_Instructions for the task:_
For the entries that follow, produce an exact copy with no pictures in it.

_Data shown:_
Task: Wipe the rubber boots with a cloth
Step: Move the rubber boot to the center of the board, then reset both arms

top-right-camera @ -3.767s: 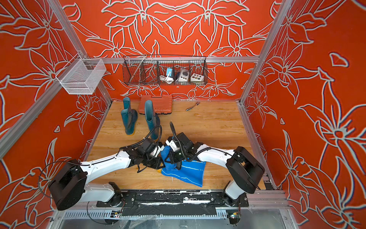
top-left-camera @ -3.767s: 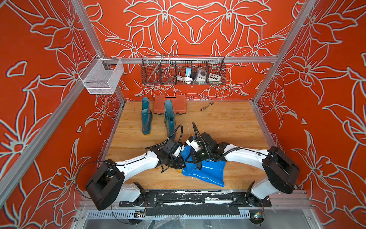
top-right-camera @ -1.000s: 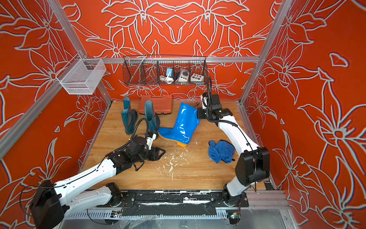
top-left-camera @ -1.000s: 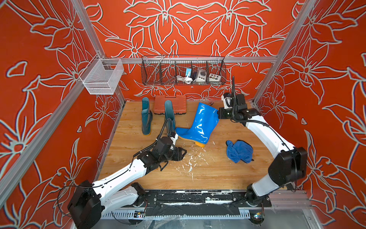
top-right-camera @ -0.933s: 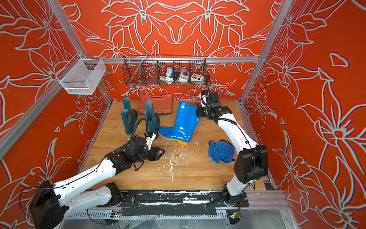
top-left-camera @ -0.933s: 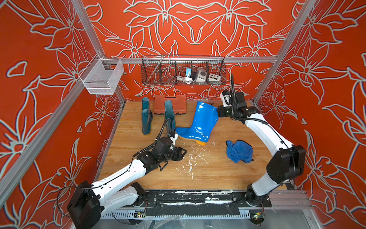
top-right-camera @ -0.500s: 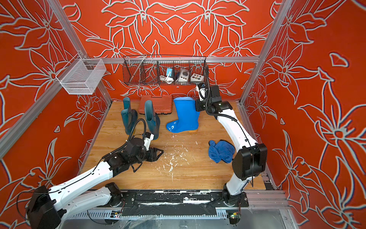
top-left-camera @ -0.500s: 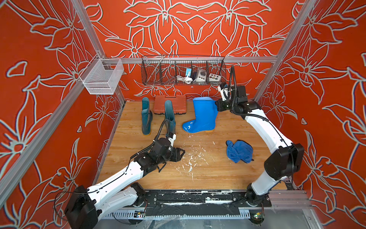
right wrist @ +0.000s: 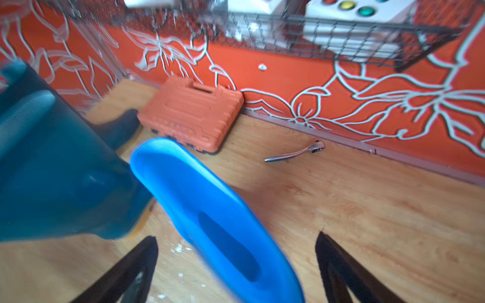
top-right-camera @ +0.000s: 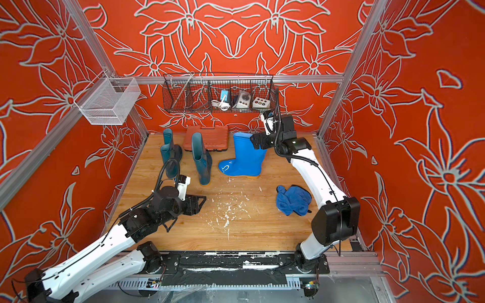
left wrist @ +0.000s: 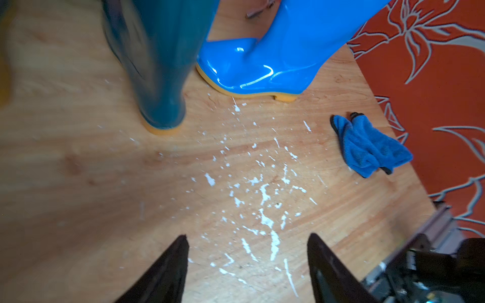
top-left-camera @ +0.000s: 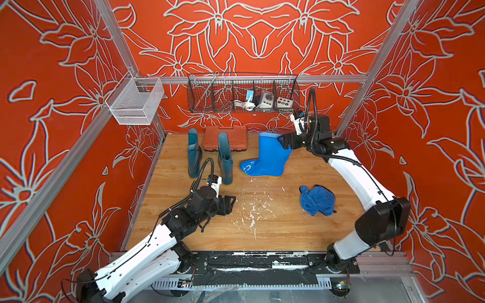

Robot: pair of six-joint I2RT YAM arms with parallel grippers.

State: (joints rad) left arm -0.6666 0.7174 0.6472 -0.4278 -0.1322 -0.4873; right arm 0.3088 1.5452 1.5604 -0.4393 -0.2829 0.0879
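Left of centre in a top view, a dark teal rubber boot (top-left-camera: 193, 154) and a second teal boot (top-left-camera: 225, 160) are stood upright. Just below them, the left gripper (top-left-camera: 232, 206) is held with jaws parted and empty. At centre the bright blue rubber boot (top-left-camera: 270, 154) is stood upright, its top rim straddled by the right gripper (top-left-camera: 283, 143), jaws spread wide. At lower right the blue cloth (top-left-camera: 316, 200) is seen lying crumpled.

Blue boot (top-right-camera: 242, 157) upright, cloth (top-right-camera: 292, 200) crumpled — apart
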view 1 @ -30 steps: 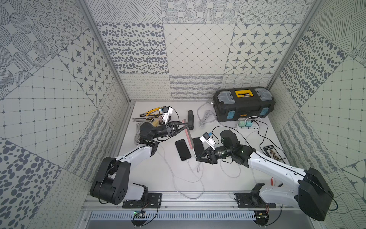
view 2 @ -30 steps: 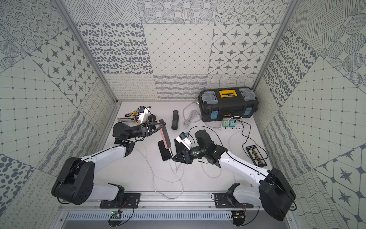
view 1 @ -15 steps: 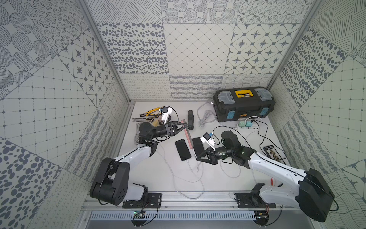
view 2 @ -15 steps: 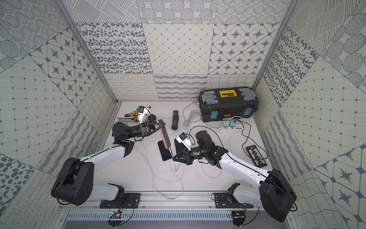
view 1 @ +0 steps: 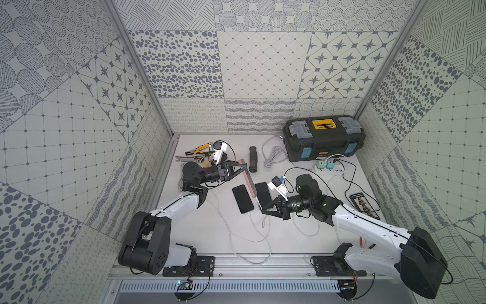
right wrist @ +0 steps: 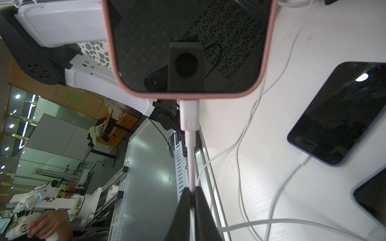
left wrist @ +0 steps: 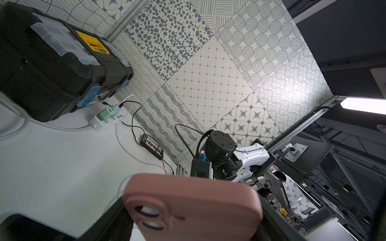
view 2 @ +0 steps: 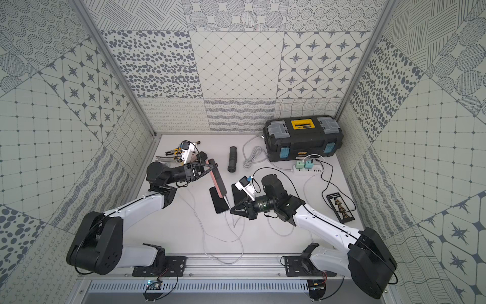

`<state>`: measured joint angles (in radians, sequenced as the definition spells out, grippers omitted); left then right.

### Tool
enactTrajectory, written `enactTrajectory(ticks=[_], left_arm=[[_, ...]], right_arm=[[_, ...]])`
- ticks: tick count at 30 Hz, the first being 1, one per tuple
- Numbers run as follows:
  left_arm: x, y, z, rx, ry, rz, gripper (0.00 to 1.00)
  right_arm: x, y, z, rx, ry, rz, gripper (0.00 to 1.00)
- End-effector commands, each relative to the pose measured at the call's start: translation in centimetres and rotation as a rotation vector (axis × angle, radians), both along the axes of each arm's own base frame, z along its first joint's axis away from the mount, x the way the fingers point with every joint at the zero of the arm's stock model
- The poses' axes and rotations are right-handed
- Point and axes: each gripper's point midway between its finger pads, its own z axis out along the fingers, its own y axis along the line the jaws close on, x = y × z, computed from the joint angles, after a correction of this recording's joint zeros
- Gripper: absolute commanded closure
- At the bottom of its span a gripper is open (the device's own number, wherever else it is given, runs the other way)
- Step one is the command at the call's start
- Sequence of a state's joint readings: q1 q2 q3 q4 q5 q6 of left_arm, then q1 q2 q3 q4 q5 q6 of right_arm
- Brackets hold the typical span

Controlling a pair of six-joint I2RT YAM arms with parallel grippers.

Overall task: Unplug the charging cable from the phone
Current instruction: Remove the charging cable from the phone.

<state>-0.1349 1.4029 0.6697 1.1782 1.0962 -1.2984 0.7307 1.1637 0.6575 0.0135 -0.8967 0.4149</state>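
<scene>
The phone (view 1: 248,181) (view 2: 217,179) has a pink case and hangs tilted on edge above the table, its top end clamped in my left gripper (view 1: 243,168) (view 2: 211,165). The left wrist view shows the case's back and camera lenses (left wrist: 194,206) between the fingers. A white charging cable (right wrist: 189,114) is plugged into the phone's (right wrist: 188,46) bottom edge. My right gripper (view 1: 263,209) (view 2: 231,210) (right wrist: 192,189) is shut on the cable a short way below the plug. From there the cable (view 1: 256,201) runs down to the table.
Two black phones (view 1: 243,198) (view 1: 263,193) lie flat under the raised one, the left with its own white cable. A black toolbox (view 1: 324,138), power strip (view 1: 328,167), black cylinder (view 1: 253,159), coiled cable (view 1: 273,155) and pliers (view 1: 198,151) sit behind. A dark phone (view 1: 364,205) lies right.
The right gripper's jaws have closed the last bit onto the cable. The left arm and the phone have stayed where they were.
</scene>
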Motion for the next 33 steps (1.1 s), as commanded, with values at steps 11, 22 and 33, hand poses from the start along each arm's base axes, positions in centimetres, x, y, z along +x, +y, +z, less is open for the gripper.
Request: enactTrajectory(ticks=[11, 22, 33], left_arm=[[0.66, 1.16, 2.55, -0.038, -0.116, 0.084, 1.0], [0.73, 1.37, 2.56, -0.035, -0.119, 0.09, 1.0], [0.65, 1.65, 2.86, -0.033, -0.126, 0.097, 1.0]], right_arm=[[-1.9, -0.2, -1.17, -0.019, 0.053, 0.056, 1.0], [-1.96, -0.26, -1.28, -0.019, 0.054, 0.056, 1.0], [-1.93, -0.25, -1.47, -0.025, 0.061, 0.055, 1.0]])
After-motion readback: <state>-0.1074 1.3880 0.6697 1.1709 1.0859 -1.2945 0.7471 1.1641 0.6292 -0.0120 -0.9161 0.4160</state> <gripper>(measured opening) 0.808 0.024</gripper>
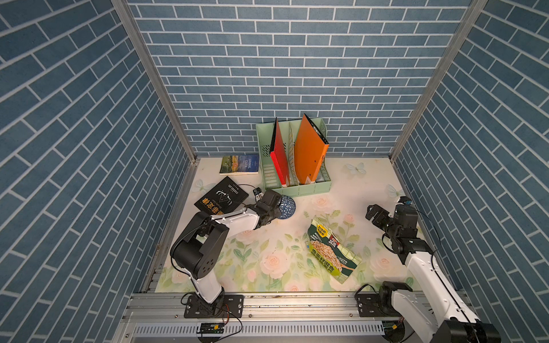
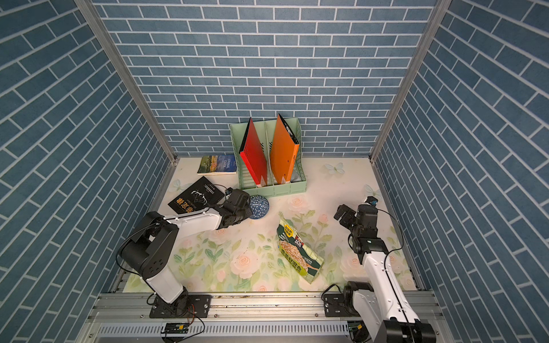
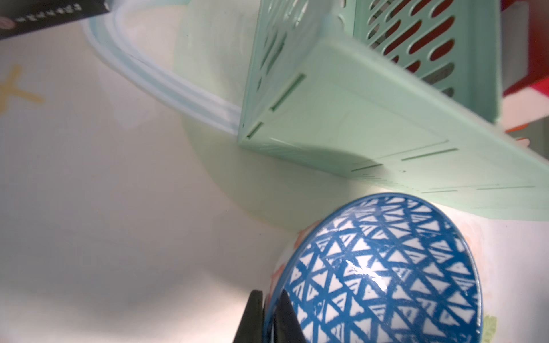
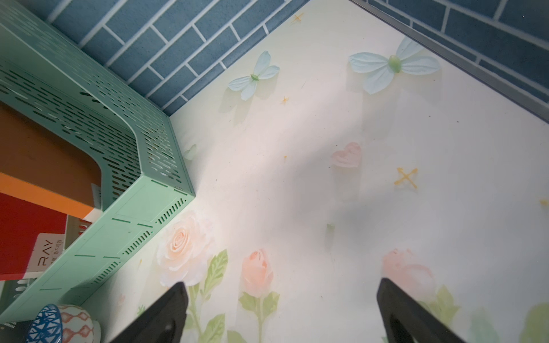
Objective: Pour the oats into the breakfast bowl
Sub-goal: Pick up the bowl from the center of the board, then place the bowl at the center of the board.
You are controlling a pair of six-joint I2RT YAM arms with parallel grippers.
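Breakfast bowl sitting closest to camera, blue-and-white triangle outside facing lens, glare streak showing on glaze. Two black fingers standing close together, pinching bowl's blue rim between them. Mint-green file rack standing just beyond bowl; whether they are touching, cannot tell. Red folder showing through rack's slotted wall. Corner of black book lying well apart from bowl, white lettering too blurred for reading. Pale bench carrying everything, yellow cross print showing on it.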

_Task result:_
Task: Wipe the rubber boots with a cloth
Step: Move the rubber boot to the center of the board, then reset both arms

top-right-camera @ -3.767s: 
top-left-camera @ -3.767s: 
top-right-camera @ -1.000s: 
top-left-camera @ -1.000s: 
top-right-camera @ -0.933s: 
top-left-camera @ -0.933s: 
top-right-camera @ -0.500s: 
top-left-camera @ -0.500s: 
right wrist @ +0.000s: 
top-right-camera @ +0.000s: 
left wrist @ +0.000s: 
top-left-camera @ +0.000s: 

Robot: pair of six-joint I2RT YAM arms with parallel grippers.

State: (joints rad) left arm -0.6666 0.7174 0.6472 -0.4278 -0.1322 -0.4873; right arm 0.3088 1.5452 1.5604 -0.4393 -0.2829 0.0879
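Left of centre in a top view, a dark teal rubber boot (top-left-camera: 193, 154) and a second teal boot (top-left-camera: 225, 160) are stood upright. Just below them, the left gripper (top-left-camera: 232, 206) is held with jaws parted and empty. At centre the bright blue rubber boot (top-left-camera: 270, 154) is stood upright, its top rim straddled by the right gripper (top-left-camera: 283, 143), jaws spread wide. At lower right the blue cloth (top-left-camera: 316, 200) is seen lying crumpled.

Blue boot (top-right-camera: 242, 157) upright, cloth (top-right-camera: 292, 200) crumpled — apart
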view 1 @ -30 steps: 
view 2 @ -30 steps: 
view 1 @ -15 steps: 
view 2 @ -15 steps: 
view 1 @ +0 steps: 
right wrist @ +0 steps: 
left wrist @ +0 steps: 
view 2 @ +0 steps: 

`<state>`: measured joint angles (in radians, sequenced as the definition spells out, grippers omitted); left then right.

### Tool
enactTrajectory, written `enactTrajectory(ticks=[_], left_arm=[[_, ...]], right_arm=[[_, ...]])`
- ticks: tick count at 30 Hz, the first being 1, one per tuple
- Numbers run as follows:
  left_arm: x, y, z, rx, ry, rz, gripper (0.00 to 1.00)
  right_arm: x, y, z, rx, ry, rz, gripper (0.00 to 1.00)
- End-effector commands, each relative to the pose measured at the call's start: translation in centimetres and rotation as a rotation vector (axis × angle, radians), both along the axes of each arm's own base frame, z along its first joint's axis away from the mount, x the way the fingers point with every joint at the zero of the arm's stock model
- The poses' axes and rotations are right-handed
- Point and axes: each gripper's point midway between its finger pads, its own z axis out along the fingers, its own y axis along the line the jaws close on, x = y × z, computed from the joint angles, after a correction of this recording's joint zeros
- Gripper: absolute commanded closure
- At the bottom of its span a gripper is open (the device's own number, wherever else it is given, runs the other way)
- Step one is the command at the call's start
- Sequence of a state's joint readings: q1 q2 q3 q4 q5 q6 of left_arm, then q1 q2 q3 q4 q5 q6 of right_arm
- Brackets hold the typical span

Controlling a pair of six-joint I2RT YAM arms with parallel grippers.

Overall task: Unplug the charging cable from the phone
Current instruction: Remove the charging cable from the phone.

<state>-0.1349 1.4029 0.6697 1.1782 1.0962 -1.2984 0.7307 1.1637 0.6575 0.0135 -0.8967 0.4149</state>
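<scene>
The phone (view 1: 248,181) (view 2: 217,179) has a pink case and hangs tilted on edge above the table, its top end clamped in my left gripper (view 1: 243,168) (view 2: 211,165). The left wrist view shows the case's back and camera lenses (left wrist: 194,206) between the fingers. A white charging cable (right wrist: 189,114) is plugged into the phone's (right wrist: 188,46) bottom edge. My right gripper (view 1: 263,209) (view 2: 231,210) (right wrist: 192,189) is shut on the cable a short way below the plug. From there the cable (view 1: 256,201) runs down to the table.
Two black phones (view 1: 243,198) (view 1: 263,193) lie flat under the raised one, the left with its own white cable. A black toolbox (view 1: 324,138), power strip (view 1: 328,167), black cylinder (view 1: 253,159), coiled cable (view 1: 273,155) and pliers (view 1: 198,151) sit behind. A dark phone (view 1: 364,205) lies right.
The right gripper's jaws have closed the last bit onto the cable. The left arm and the phone have stayed where they were.
</scene>
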Motion for the next 33 steps (1.1 s), as commanded, with values at steps 11, 22 and 33, hand poses from the start along each arm's base axes, positions in centimetres, x, y, z along +x, +y, +z, less is open for the gripper.
Request: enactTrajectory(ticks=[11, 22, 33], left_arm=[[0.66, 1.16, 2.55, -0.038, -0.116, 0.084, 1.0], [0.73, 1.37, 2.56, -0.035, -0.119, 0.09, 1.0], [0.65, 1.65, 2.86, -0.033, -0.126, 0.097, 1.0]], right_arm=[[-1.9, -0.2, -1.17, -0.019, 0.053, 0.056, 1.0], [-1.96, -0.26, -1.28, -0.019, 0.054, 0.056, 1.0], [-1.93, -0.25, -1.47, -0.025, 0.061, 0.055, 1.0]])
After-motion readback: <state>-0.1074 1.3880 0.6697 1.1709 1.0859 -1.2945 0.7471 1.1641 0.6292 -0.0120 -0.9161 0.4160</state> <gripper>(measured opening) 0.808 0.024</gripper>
Objective: Pour the oats into the breakfast bowl
Sub-goal: Pick up the bowl from the center of the board, then place the bowl at the center of the board.
You are controlling a pair of six-joint I2RT YAM arms with parallel grippers.
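Breakfast bowl sitting closest to camera, blue-and-white triangle outside facing lens, glare streak showing on glaze. Two black fingers standing close together, pinching bowl's blue rim between them. Mint-green file rack standing just beyond bowl; whether they are touching, cannot tell. Red folder showing through rack's slotted wall. Corner of black book lying well apart from bowl, white lettering too blurred for reading. Pale bench carrying everything, yellow cross print showing on it.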

That is the complete output.